A brief description of the object-oriented internal aspects of the base monitor is useful in understanding RMS.
Every object is an independent instance that carries out actions (typically implemented by shell scripts) according to rules based on its state and messages received from detectors or other objects. States, detectors, and scripts are briefly described in the section "Chapter 1 Introduction". The following sections provide more details about RMS internal structure and inter-object communication.
The configuration wizards generate a description for all applications that will be monitored by RMS. The description, which is maintained in an RMS-specific meta-language, represents every application with a logical graph that has the following characteristics:
Resources required by the applications are represented by objects in this graph.
Parent/child relationships between objects represent interdependencies between resources.
Object attributes represent the properties of the resources and the actions that are required for specific resources.
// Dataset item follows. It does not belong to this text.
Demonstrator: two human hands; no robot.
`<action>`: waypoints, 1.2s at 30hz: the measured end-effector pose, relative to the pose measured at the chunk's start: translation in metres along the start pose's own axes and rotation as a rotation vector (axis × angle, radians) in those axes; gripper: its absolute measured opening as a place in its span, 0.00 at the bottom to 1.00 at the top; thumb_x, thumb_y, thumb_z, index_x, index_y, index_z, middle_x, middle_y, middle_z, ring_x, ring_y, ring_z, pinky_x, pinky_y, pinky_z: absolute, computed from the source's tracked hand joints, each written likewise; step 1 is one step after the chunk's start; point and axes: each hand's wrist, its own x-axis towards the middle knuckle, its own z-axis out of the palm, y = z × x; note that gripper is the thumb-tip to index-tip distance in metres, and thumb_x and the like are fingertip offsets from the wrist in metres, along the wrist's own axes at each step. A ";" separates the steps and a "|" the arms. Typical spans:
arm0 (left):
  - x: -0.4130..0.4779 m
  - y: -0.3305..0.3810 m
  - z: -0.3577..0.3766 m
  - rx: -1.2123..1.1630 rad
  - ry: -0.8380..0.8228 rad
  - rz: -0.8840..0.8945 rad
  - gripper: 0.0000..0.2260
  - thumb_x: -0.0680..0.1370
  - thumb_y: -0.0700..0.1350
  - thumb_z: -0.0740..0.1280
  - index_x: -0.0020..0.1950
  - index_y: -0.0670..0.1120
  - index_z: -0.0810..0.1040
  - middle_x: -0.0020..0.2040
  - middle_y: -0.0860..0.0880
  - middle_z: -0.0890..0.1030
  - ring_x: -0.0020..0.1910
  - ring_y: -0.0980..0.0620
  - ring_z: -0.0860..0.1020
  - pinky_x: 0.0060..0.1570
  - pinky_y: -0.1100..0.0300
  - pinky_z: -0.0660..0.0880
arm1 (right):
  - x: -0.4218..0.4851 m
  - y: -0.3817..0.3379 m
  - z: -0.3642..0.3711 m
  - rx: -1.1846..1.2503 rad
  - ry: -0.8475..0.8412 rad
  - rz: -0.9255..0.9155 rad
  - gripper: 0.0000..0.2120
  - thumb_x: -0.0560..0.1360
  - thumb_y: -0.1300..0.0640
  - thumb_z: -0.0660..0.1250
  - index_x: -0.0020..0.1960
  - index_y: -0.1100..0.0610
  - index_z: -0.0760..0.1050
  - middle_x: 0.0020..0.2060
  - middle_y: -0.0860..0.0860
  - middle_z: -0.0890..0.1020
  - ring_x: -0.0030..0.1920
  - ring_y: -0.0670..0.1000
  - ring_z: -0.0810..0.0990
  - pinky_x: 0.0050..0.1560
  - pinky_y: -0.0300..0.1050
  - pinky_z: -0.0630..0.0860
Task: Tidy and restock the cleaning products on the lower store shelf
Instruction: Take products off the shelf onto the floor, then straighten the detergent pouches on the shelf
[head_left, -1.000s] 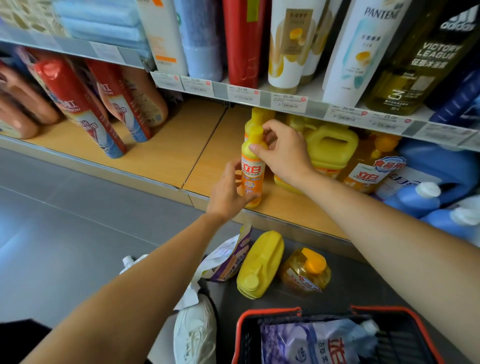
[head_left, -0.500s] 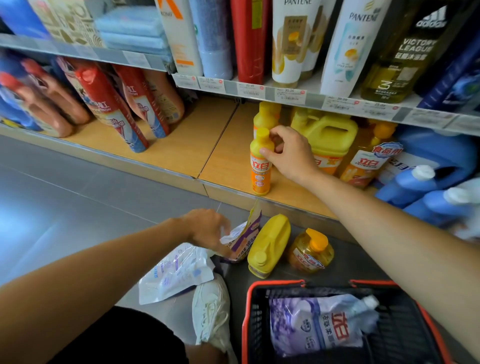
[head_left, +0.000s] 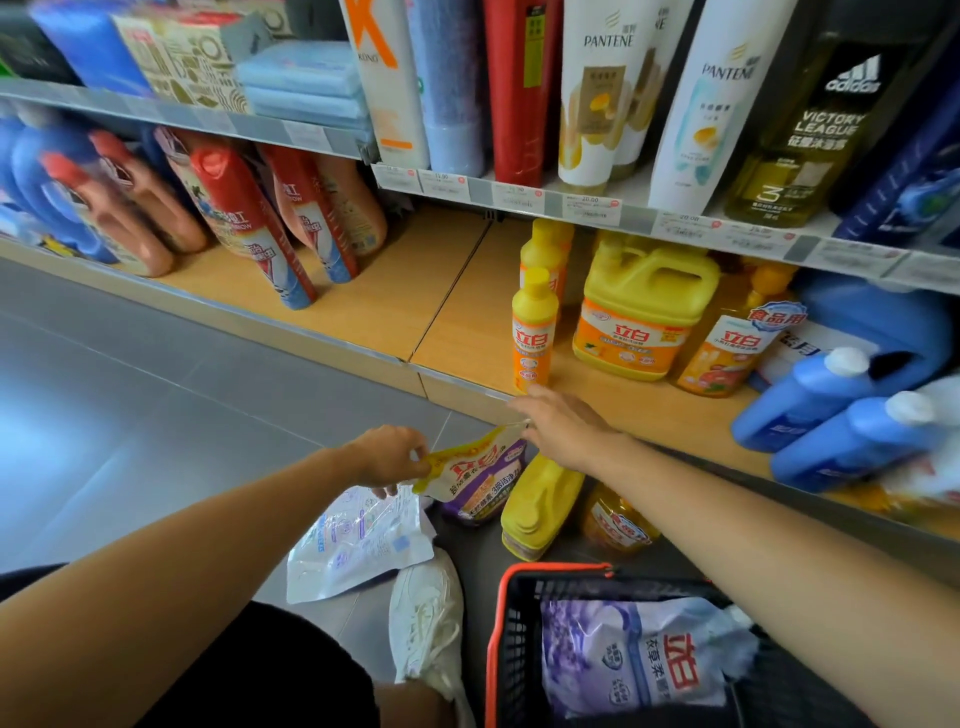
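A slim yellow dish-soap bottle (head_left: 533, 332) stands upright near the front of the lower wooden shelf (head_left: 467, 322), beside a big yellow jug (head_left: 641, 312). My left hand (head_left: 389, 457) pinches the top edge of a purple and yellow refill pouch (head_left: 480, 480) just above the floor. My right hand (head_left: 563, 428) hovers over the shelf's front lip, fingers spread, touching the pouch's upper corner and holding nothing. Under my right forearm a yellow jug (head_left: 537, 506) and an amber bottle (head_left: 615, 527) lie on the floor.
A white refill pouch (head_left: 358, 543) lies on the grey floor by my white shoe (head_left: 428, 618). A red and black basket (head_left: 550, 577) holds a lavender pouch (head_left: 639, 660). Red and blue detergent bottles (head_left: 244, 218) lean on the shelf's left; blue bottles (head_left: 821, 405) lie at right.
My right hand let go of the slim yellow bottle and dropped toward the pouch. My left hand took the purple pouch by its top and raised it.
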 end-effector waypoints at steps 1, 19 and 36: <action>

The proactive procedures that bring a particular object online or take it offline are specified by referring to shell scripts that are configured as attributes of the object. Other script attributes specify actions to be taken in reaction to state changes of the object as a result of messages from other objects.
A userApplication object has no detector, and if it has been configured by the RMS Wizard Tools or the RMS Wizard Kit, it has no scripts specified. Instead, a child Cmdline resource is configured with the appropriate scripts, and it is this object that interacts with the actual user application in the operating system environment. In this case, the userApplication becomes a logical container that represents the combined states of the resources in its graph.
RMS objects exchange messages for the following purposes:
To send requests
To communicate changes in the object states
In general, objects communicate only with their direct parents and children.
RMS sends incoming external requests to the parent userApplication object before it forwards the requests to the children. A userApplication object can also generate its own requests on the basis of changes to its state (such as a change over to the Faulted state). Requests originating from the userApplication are forwarded from the parent to the child (top-down).